Eiffel IG lance un fonds de dette privée à impact

28 juin 2019 - optionfinance.fr

L’investissement à impact social ou environnemental gagne peu à peu toutes les classes d’actifs : après le private equity, les actions cotées et les obligations, via les green bonds, la démarche se déploie sur la dette privée. Eiffel Investment Group vient de recruter Antoine Maspétiol, auparavant responsable de la dette privée chez Aviva Investors, pour développer, en tant que gérant, un fonds d’une maturité de 10 ans prenant en compte les aspects d’impact. «Nous souhaitons lever 400 millions d’euros auprès d’investisseurs institutionnels européens, et notamment français, pour financer une quinzaine d’entreprises de taille intermédiaire puisque nous visons un Ebitda moyen de 50 millions d’euros, indique Fabrice Dumonteil, président d’Eiffel IG. Aux critères traditionnels de rendement et de risque, nous ajoutons pour la première fois aux conditions financières de crédit une dimension d’impact, que nous voulons pragmatique.» Accompagnée du cabinet de conseil EthiFinance, la société de gestion a établi une grille d’une centaine de questions permettant d’évaluer l’impact social et environnemental et la soumet à un échantillon de sociétés, préalablement filtrées sur la base de critères financiers mais aussi d’un score ESG. Puis, à la manière de ce que font certaines banques avec les «crédits à impact», l’investisseur adapte les conditions du financement en fonction de la réalisation d’un critère extrafinancier, par exemple le nombre d’embauches sur un territoire ou la réduction des émissions de carbone. «En plus des covenants financiers, nous négocions avec l’entreprise un “convenant d’impact”, précise Antoine Maspétiol. Si l’entreprise parvient à réaliser ses objectifs sur un indicateur d’impact défini au préalable avec elle, comme la création d’emplois, elle bénéficiera d’une réduction de la marge de son prêt.

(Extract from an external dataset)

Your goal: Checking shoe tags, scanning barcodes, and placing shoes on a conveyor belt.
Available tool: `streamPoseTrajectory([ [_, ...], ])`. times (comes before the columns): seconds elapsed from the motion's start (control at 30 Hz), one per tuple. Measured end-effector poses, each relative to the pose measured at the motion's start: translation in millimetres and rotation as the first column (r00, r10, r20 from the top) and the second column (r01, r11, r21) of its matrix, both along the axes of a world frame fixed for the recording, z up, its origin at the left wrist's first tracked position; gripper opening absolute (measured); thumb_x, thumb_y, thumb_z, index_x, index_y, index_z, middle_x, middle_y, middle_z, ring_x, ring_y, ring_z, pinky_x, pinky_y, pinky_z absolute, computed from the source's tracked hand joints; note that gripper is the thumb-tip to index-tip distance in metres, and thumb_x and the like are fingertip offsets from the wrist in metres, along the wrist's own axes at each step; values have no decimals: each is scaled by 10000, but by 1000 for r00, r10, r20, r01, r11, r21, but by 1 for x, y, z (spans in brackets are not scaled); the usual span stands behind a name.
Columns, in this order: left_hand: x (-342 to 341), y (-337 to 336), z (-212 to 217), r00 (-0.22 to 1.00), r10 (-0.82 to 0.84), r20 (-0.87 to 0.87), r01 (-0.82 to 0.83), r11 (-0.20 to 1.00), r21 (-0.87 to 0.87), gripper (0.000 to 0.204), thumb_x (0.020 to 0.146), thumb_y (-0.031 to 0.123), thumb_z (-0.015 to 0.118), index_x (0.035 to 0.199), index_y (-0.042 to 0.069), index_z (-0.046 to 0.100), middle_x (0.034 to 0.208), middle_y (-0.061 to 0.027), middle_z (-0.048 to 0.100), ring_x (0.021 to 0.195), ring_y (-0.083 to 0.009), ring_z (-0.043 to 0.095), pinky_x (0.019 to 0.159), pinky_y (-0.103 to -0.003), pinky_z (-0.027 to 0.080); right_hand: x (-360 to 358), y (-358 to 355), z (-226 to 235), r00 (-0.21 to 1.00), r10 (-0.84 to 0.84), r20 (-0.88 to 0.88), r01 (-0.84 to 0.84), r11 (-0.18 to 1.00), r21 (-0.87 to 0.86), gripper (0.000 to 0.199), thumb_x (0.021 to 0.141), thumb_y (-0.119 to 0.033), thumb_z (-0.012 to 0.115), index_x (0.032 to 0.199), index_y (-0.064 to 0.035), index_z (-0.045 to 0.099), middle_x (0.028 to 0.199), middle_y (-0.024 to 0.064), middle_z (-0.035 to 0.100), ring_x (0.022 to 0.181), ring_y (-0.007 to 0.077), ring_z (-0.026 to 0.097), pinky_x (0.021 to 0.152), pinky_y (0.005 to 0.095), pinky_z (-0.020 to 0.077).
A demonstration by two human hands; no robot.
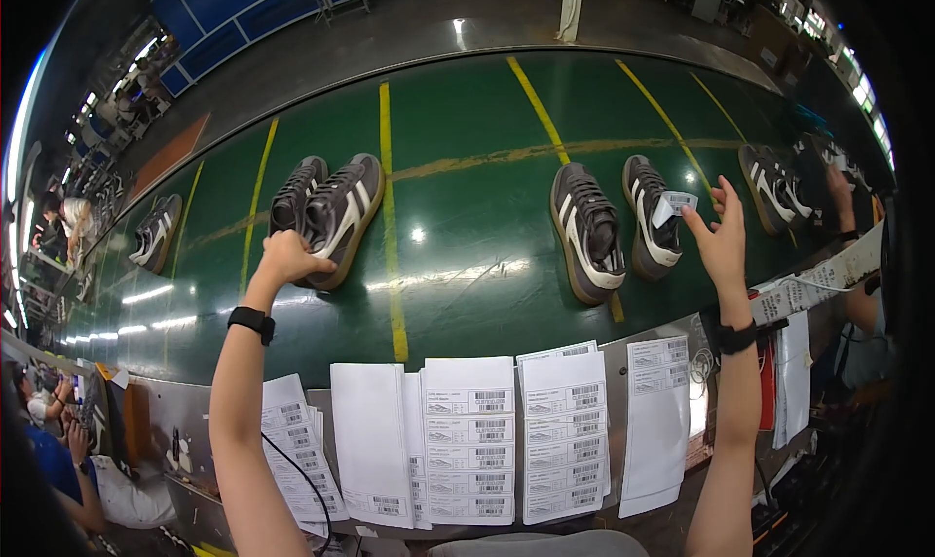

Inversement, si elle ne les atteint pas, nous pourrions aller jusqu’à exiger un remboursement anticipé. C’est un élément de dissuasion, l’idée étant alors plutôt de se rapprocher de l’entreprise pour discuter avec ses dirigeants afin de l’aider à s’améliorer.» Il est prévu qu’un comité d’impact indépendant soit créé pour superviser la démarche.